Prime Minister of Romania Acting
- In office 29 July 2015 – 10 August 2015
- President: Klaus Iohannis
- Preceded by: Victor Ponta
- Succeeded by: Victor Ponta
- In office 22 June 2015 – 9 July 2015
- President: Klaus Iohannis
- Preceded by: Victor Ponta
- Succeeded by: Victor Ponta

Minister of Internal Affairs
- In office 5 March 2014 – 9 November 2015 Acting: 23 January 2014 – 5 March 2014
- Prime Minister: Victor Ponta
- Preceded by: Radu Stroe
- Succeeded by: Petre Tobă
- In office 22 December 2008 – 13 January 2009
- Prime Minister: Emil Boc
- Preceded by: Cristian David
- Succeeded by: Dan Nica (Acting)

Deputy Prime Minister of Romania
- In office 21 December 2012 – 9 November 2015
- Prime Minister: Victor Ponta Sorin Cîmpeanu (Acting)
- Preceded by: Florin Georgescu
- Succeeded by: Vasile Dîncu Costin Borc

Minister of National Defence
- In office 23 December 2009 – 7 May 2012
- Prime Minister: Emil Boc Cătălin Predoiu (Acting) Mihai Răzvan Ungureanu
- Preceded by: Mihai Stănișoară
- Succeeded by: Corneliu Dobrițoiu

Personal details
- Born: 1 January 1961 (age 65) Fundulea, Călărași County, Romania
- Party: Independent
- Other political affiliations: National Union for the Progress of Romania (2010–2016) Social Democratic Party (2003–2009)
- Spouse: Sanda Oprea
- Children: 2
- Alma mater: Nicolae Bălcescu Land Forces Academy University of Bucharest Carol I National Defence University

Military service
- Years of service: 1983–2003
- Rank: General

= Gabriel Oprea =

Romanian politician

Gabriel Oprea (/ro/; born 1 January 1961) is a Romanian politician and a general in the army reserves. The former president of the National Union for the Progress of Romania (UNPR) and a former member of the Social Democratic Party (PSD) who is now an independent, he was a member of the Romanian Chamber of Deputies for Ilfov County from 2004 to 2012 and was a Senator for Bucharest from 2012 to 2016.

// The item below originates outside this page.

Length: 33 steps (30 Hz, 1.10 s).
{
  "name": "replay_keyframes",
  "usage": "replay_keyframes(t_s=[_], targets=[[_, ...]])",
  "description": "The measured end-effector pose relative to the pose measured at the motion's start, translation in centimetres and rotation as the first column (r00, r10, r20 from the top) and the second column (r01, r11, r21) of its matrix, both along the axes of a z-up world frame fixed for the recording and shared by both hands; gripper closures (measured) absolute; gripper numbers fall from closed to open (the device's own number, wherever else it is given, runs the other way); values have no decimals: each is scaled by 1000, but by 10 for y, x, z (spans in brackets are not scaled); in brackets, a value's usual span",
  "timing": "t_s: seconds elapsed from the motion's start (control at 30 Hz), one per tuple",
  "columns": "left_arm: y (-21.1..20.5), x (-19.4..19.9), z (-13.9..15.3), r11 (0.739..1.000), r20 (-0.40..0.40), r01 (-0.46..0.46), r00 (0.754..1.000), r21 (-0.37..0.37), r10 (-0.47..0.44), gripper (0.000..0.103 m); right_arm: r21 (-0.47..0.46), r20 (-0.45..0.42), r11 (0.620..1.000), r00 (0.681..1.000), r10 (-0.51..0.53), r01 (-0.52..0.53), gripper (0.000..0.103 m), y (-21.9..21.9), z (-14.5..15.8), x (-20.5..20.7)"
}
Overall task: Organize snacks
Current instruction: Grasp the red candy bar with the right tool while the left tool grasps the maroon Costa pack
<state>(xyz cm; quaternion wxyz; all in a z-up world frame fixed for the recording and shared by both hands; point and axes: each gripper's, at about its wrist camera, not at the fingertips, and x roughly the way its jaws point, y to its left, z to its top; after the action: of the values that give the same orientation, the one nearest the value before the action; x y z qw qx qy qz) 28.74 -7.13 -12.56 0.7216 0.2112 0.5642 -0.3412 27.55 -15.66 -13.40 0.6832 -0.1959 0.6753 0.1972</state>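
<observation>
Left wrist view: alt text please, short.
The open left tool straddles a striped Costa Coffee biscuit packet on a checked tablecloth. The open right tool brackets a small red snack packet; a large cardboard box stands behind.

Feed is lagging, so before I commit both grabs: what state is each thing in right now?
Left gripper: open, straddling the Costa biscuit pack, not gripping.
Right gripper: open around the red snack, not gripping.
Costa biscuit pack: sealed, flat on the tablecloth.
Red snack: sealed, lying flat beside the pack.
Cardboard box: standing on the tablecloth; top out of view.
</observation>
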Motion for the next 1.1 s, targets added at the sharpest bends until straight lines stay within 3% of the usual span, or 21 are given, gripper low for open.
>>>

In the Adrian Năstase cabinet, he was Minister-Delegate for Public Administration from June 2003 to July 2004; in the Emil Boc cabinet, he was Minister of Administration and Interior from December 2008 to January 2009; again under Boc and continuing under Mihai Răzvan Ungureanu, he was Defence Minister (December 2009–May 2012); and in the Victor Ponta cabinet, served as deputy Prime Minister from December 2012, additionally holding the Interior portfolio from January 2014. From June to July 2015, and again from late July into August, he was interim Prime Minister of Romania. That November, he left the government after Ponta's resignation.

==Biography==

===Early life and military career===
He was born in Fundulea, Călărași County and in 1980 entered the Active Officers' Military School in Sibiu, graduating as an officer in 1983. Following Law studies at the University of Bucharest from 1985 to 1990, he qualified as a lawyer, in 2000 obtaining a Law doctorate from the same institution. He also finished a course in national security at the Carol I National Defence University in 1997. In 2001, he was a professor at the latter school; he served as thesis adviser at the Alexandru Ioan Cuza Police Academy in 2002 and has been both professor and thesis adviser at the National Academy of Intelligence since 2008. He has also authored and co-authored a number of books and chapters since 2001. He and his wife Sanda have a daughter and a son.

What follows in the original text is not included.